# Remote does not work on power up



## bill175 (Apr 6, 2006)

This is strange.

I have just had a ViP211 installed and I am finding that when the receiver is turned on (via the remote) I cannot channel up or down, guide or even turn the receiver off from the remote. This happens while the tv is on. If I turn the tv off I can operate the receiver via the remote.

After 15 minutes or so the problem goes away and I can get the guide up but channel up / down is sluggish and after another 15 minutes all seems fine (almost like the receiver has to warm up).

I just don't understand why it only happens when the tv is on.

Any thoughts?


----------



## Joepilot (Sep 24, 2006)

I have exactly the same problem with a Sony LCD TV and a HDMI cable hooked into the TV and a HDMI to DVI converter coming out of the Dish box ( I have a DVI to HDMI cable, hence the adapter). My 211 box also goes into standby even with this feature disabled.

Otherwise it works well.


----------



## rodizee (Jan 19, 2007)

Have you guys fixed the problem? I am experiencing this right now. It BITES!!! My wife goes crazy. I have a Samsung LCD


----------



## rodizee (Jan 19, 2007)

have you guys fixed this problem? I am having the same with my Samsung LCD.


----------



## rodizee (Jan 19, 2007)

I finally got my Dish to work. Basically, my Dish box has an option to program TV1 or TV2. Well, I needed to program my Dish box in TV2 mode- UHF mode, so the IR signals were no longer needed when using TV1. I had to enable UHF mode on my DISH box, switch (flip over) the green TV1 small plate on my remote to the blue TV2 plate. There some type of electronic piece on the small plate that enables UHF mode on the remote and dish. There is no more delay and works awesome.
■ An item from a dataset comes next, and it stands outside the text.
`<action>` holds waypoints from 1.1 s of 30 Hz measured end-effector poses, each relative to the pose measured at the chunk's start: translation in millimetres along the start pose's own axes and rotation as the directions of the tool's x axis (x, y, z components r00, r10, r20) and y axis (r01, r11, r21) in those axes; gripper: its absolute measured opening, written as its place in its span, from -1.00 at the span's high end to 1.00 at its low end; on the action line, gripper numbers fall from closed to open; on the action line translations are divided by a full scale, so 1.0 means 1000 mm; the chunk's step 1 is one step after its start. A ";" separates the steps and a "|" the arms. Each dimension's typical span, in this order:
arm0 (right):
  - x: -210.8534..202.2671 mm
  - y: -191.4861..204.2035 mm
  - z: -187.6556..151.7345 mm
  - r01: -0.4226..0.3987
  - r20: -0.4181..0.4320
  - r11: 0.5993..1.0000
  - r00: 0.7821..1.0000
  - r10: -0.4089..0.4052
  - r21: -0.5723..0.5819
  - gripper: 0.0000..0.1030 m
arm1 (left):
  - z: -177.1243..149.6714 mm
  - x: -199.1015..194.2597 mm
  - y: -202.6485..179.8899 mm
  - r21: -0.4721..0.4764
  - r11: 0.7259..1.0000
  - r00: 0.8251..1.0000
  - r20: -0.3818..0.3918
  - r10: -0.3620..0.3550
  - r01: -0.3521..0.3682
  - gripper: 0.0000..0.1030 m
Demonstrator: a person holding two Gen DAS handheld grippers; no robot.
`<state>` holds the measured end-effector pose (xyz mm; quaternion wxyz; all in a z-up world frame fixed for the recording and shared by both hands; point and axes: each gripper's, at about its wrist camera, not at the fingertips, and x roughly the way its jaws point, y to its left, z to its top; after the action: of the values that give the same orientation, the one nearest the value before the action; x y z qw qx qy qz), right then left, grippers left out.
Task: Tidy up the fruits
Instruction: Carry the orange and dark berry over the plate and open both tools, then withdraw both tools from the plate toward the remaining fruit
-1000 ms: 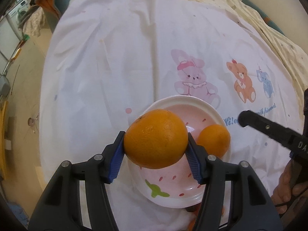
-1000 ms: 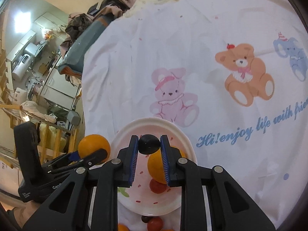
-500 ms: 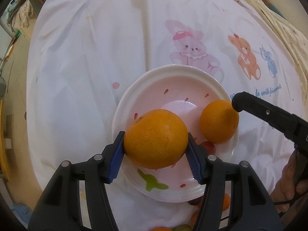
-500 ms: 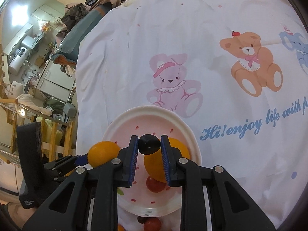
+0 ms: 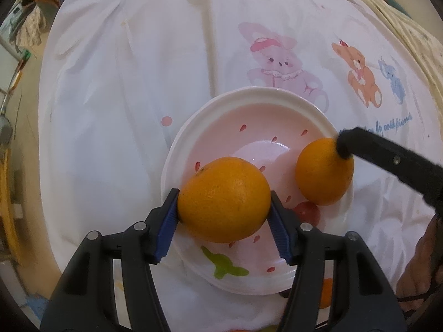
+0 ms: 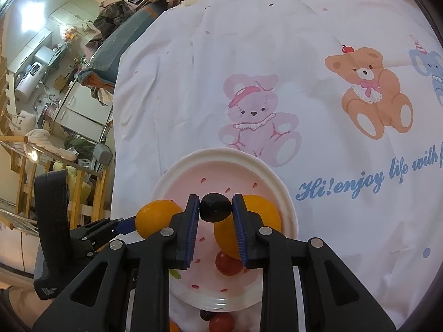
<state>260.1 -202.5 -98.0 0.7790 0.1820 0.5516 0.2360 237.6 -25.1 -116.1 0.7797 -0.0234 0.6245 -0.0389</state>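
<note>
My left gripper (image 5: 223, 192) is shut on a large orange (image 5: 224, 199), low over the near left part of a white and pink plate (image 5: 249, 94). A smaller orange (image 5: 324, 171) and a red grape (image 5: 307, 210) lie in the plate. In the right wrist view, my right gripper (image 6: 216, 197) hangs over the same plate (image 6: 221, 152) with a dark grape (image 6: 216, 208) between its blue pads. Its jaws are opening, and the pads still touch the grape. The left gripper's orange (image 6: 155, 217) shows at the plate's left rim.
A white cloth printed with bears (image 6: 371, 88) covers the surface. Several small loose fruits (image 6: 221, 321) lie just in front of the plate. A person's hand (image 5: 420, 262) is at the right. Beyond the cloth's left edge is cluttered floor (image 6: 55, 96).
My left gripper has come down with the orange and now sits over the plate's near left. The right gripper has stayed in place and its pads have eased slightly apart around the dark grape.
</note>
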 end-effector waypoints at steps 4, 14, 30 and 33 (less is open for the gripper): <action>-0.001 -0.004 0.001 0.000 -0.006 1.000 1.000 0.000 0.031 -0.35 | -0.001 0.006 -0.013 0.079 0.995 0.998 -0.017 0.066 -0.064 -0.13; -0.021 -0.009 0.005 -0.026 0.058 0.997 0.998 0.022 0.069 -0.51 | 0.003 -0.017 0.000 0.013 0.999 0.992 0.125 0.027 -0.029 -0.81; -0.056 0.001 0.001 0.044 0.096 0.999 0.994 -0.046 0.028 -0.52 | -0.012 -0.079 -0.008 0.062 0.995 0.958 0.281 0.056 -0.076 -0.83; -0.074 0.009 -0.003 0.057 0.121 0.998 0.991 -0.058 0.009 -0.52 | -0.016 -0.099 -0.005 0.039 0.996 0.947 0.315 0.063 -0.079 -0.83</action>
<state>234.9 -237.5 -36.5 0.8171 0.1823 0.5089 0.2004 200.0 -21.4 -23.4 0.8703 0.0134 0.4918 -0.0226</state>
Dish service walked me through this, after speaking to numerous customer service agents who did not know what they were talking about or how to fix the issue, I had to figure this out myself.


----------



## mrplow (Dec 10, 2004)

My RF remote will not work until my lcd tv warms up. It looks like LCD tv puts out a lot of RF when they power on and block the remotes output.


----------



## Don_S (Jul 5, 2005)

I had posted this exact same problem on the satelliteguys.com website. This happens to me too and is driving me crazy. I too have a Samsung LCD TV. Now that I think about it, the problem first started after I hooked up the HDMI cable to the TV (when I first installed it, I had connected via component cable because I did not have an HDMI cable available) I wonder if it has anything to do with the HDMI handshake? I will try connecting via component cable only to see if the problem persists...


----------



## Don_S (Jul 5, 2005)

rodizee said:


> I finally got my Dish to work. Basically, my Dish box has an option to program TV1 or TV2. Well, I needed to program my Dish box in TV2 mode- UHF mode, so the IR signals were no longer needed when using TV1. I had to enable UHF mode on my DISH box, switch (flip over) the green TV1 small plate on my remote to the blue TV2 plate. There some type of electronic piece on the small plate that enables UHF mode on the remote and dish. There is no more delay and works awesome. Dish service walked me through this, after speaking to numerous customer service agents who did not know what they were talking about or how to fix the issue, I had to figure this out myself.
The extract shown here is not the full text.